Just-In-Time: Anything with task tracking.

Reporting: Power Query or Power BI. At a subproject level, the individual tool is probably enough. At a comprehensive ERP Implementation level, Power Query can summarize data from multiple tools or even Tenants into one place.

Why Does Joel Care?

At Cooptimize (https://cooptimize.org/) we do (actual) Agile development. We manage a prioritized list and work through it as fast as we can.

For data projects, managing estimates or due dates at a User Story level is nonsensical. That’s not how Agile delivery works and it’s not how data projects work. Instead, the feedback is based on priorities and progress.

We still need checkpoints when collaborating as part of a larger project. That’s why I care – because we are not in the driver’s seat for defining Milestones (nor should we be). We want to understand the next Milestone so we can validate our priorities, fit into the big picture schedule, and communicate what we expect to accomplish.

We also need constraints based on our clients’ budget. Data work isn’t a one-time project, it’s ongoing. We constrain the amount by putting together a Fractional Data Team. This team (or person) works for a client on the same day(s) every week (Focus Time™️).
https://cooptimize.org/pricing/

Our approach gives us the freedom to actually be agile. We avoid wasting time on entering timesheets, reconciling budgets, writing detailed but vague contracts with “buckets of hours”, and needing project managers to coordinate our work. We have the freedom to do Quality work without worrying about whether it was pre-approved. We automate whatever we can because more automation means we can deliver more value without impacting our Revenue.

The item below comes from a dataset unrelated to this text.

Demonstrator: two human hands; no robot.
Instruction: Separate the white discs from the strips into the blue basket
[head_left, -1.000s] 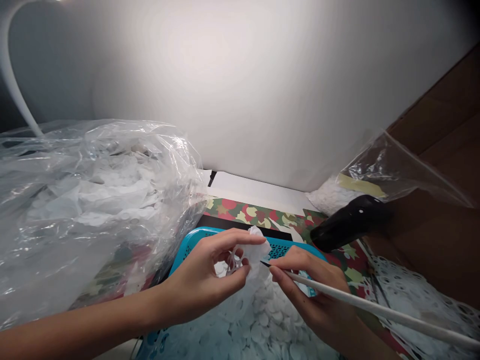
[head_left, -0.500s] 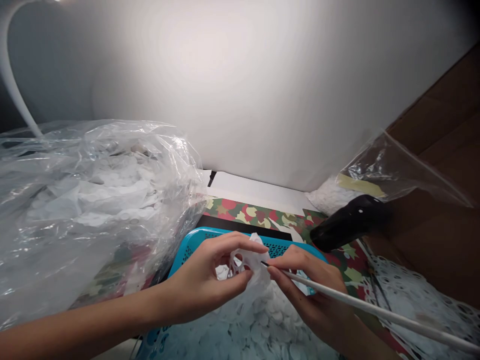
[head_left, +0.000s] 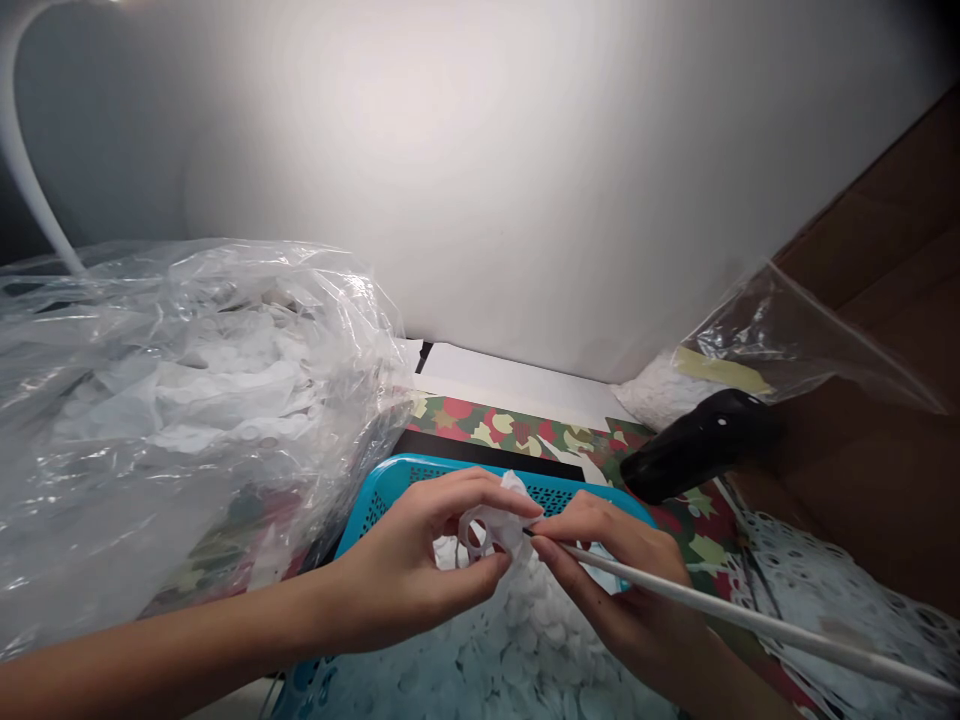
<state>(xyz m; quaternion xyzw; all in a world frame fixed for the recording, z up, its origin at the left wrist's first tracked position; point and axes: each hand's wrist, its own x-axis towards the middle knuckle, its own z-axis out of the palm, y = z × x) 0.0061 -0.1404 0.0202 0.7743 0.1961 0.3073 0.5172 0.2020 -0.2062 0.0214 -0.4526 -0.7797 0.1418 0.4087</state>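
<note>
My left hand (head_left: 409, 545) is over the blue basket (head_left: 394, 467), thumb and fingers curled round a thin white sheet with round holes (head_left: 495, 522). My right hand (head_left: 626, 565) pinches a long white rod with a dark tip (head_left: 720, 605). That tip touches or nearly touches the sheet, between the two hands. The rod runs back to the lower right edge of the view. Below both hands, a heap of small white discs (head_left: 551, 635) fills the basket. My fingertips partly hide the sheet.
A big clear plastic bag (head_left: 225, 400) of white pieces lies on the left, before a white lamp arm (head_left: 34, 170). On the right are a black cylindrical object (head_left: 697, 445), a bag of white bits (head_left: 652, 388), white holed sheets (head_left: 840, 590) and a brown cardboard box (head_left: 892, 240).
The white sheet has shifted and turned slightly in my left fingers, so a ring-shaped hole shows more clearly. My left fingertips have moved a little to the right. The rod stays in my right hand.
</note>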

“This is So Brilliant; We Admit We Were Wrong; Change Incoming Immediately!”

😂 I doubt it. It took me far too long in life to realize that a logical approach <> change happening. I do hope it provides some context for what makes ERP Implementations challenging.

And now I can respond to the Great LinkedIn Waterfall-Agile Wars with something that will definitely end the fighting. Go in peace. With the WaterGileIteraTime (©) Methodology!

2 Replies to “Agile vs Waterfall for ERP Implementations • Everyone is Wrong”

  1. the “Over Budget Clusterfuck: Kickoff, Go-live.” sounds very familiar. I might or might not have been on one of those at some point.